**What is being asked**
Go to the line holding "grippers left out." in the data below. Return it and each line after it through the last, exactly, and skip the pictures.

**Stored data**
####################
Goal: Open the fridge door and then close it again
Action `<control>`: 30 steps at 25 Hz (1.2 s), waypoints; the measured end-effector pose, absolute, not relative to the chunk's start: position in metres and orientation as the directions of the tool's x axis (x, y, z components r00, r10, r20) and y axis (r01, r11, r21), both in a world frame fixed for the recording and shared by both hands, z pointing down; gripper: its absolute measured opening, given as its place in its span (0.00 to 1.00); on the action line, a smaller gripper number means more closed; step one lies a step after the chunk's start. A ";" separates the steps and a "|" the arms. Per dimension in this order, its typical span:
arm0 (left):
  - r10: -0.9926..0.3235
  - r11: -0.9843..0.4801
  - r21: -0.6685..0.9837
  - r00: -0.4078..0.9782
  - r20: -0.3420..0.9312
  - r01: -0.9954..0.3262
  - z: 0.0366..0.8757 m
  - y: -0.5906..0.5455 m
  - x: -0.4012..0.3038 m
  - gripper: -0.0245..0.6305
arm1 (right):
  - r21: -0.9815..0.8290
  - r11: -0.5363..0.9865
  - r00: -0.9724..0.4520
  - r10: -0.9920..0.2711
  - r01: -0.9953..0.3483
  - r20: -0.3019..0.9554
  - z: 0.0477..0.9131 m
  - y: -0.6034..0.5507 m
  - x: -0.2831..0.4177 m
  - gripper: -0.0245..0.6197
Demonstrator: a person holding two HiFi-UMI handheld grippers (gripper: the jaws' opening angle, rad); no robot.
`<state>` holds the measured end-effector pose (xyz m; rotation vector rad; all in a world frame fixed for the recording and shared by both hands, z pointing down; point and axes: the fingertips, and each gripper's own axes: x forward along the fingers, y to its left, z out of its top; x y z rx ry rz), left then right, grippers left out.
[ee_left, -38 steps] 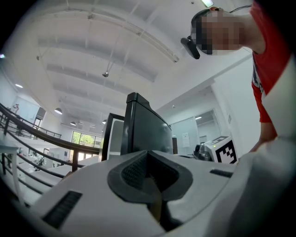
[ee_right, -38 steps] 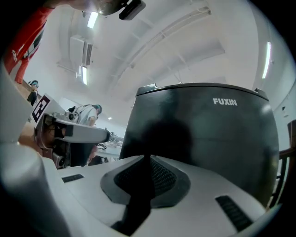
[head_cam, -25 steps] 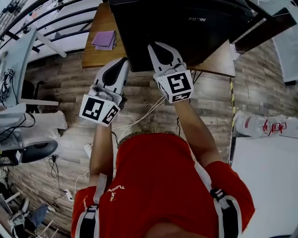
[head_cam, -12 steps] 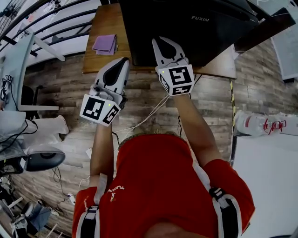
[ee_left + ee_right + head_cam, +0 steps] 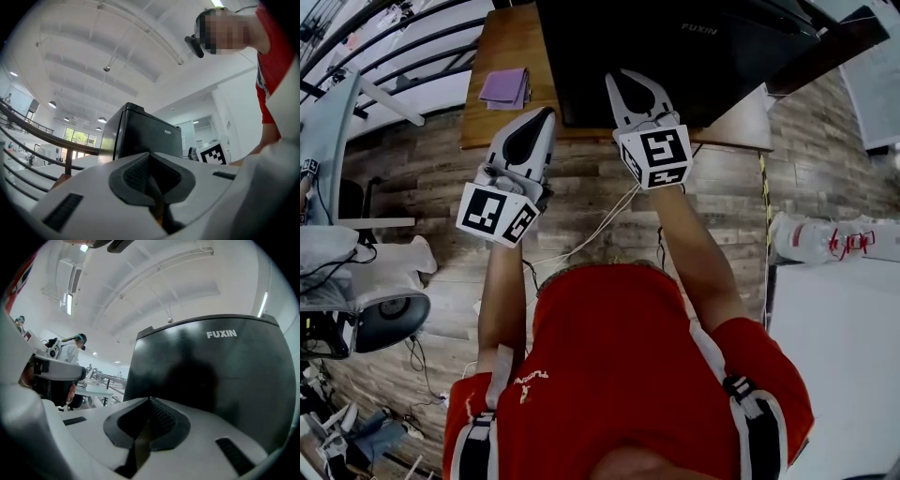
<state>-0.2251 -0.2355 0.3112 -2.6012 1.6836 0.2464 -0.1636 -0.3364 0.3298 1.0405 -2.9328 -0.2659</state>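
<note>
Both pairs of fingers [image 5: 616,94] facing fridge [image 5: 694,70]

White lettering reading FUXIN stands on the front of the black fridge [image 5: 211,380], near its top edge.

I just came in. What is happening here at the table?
A person in a red shirt stands at a wooden table, holding tongs in each hand and facing a black fridge. Both are shut and empty. The right tongs are close to the fridge's front; the left tongs hang over the table's edge beside it. The door looks closed.
</note>
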 end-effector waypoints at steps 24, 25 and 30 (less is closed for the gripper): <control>-0.903 -0.414 0.004 0.410 -0.131 -0.910 0.307 -0.198 -0.185 0.05 | 0.131 0.890 -0.895 -0.415 -0.436 -0.161 0.292 -0.214 -0.126 0.08; -0.904 -0.412 0.004 0.408 -0.130 -0.911 0.308 -0.196 -0.185 0.05 | 0.131 0.892 -0.897 -0.411 -0.432 -0.161 0.293 -0.210 -0.125 0.08; -0.907 -0.407 0.010 0.402 -0.128 -0.913 0.310 -0.188 -0.183 0.05 | 0.150 0.900 -0.908 -0.387 -0.410 -0.159 0.296 -0.196 -0.121 0.08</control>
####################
**Result below**
`<state>` holds the measured end-effector pose (xyz m; rotation vector rad; all in a world frame fixed for the recording and shared by both hands, z pointing down; point and axes: the fingertips, and each gripper's own axes: x forward along the fingers, y to its left, z out of its top; x y z rx ry rz), left then right, grippers left out.
[ee_left, -38 steps] 
[ee_right, -38 steps] 
[head_cam, -25 steps] 
[head_cam, -12 steps] 
[ee_left + ee_right + head_cam, +0 steps] 
<state>-0.2251 -0.2355 0.3112 -2.6012 1.6836 0.2464 -0.1636 -0.3364 0.3298 1.0405 -2.9328 -0.2659</state>
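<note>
Both pairs of fingers [image 5: 616,94] facing fridge [image 5: 694,70]

White lettering reading FUXIN stands on the front of the black fridge [image 5: 211,380], near its top edge.

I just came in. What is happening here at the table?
A person in a red shirt stands at a wooden table, holding tongs in each hand and facing a black fridge. Both are shut and empty. The right tongs are close to the fridge's front; the left tongs hang over the table's edge beside it. The door looks closed.
</note>
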 end-effector waypoints at steps 24, 25 and 30 (less is closed for the gripper): <control>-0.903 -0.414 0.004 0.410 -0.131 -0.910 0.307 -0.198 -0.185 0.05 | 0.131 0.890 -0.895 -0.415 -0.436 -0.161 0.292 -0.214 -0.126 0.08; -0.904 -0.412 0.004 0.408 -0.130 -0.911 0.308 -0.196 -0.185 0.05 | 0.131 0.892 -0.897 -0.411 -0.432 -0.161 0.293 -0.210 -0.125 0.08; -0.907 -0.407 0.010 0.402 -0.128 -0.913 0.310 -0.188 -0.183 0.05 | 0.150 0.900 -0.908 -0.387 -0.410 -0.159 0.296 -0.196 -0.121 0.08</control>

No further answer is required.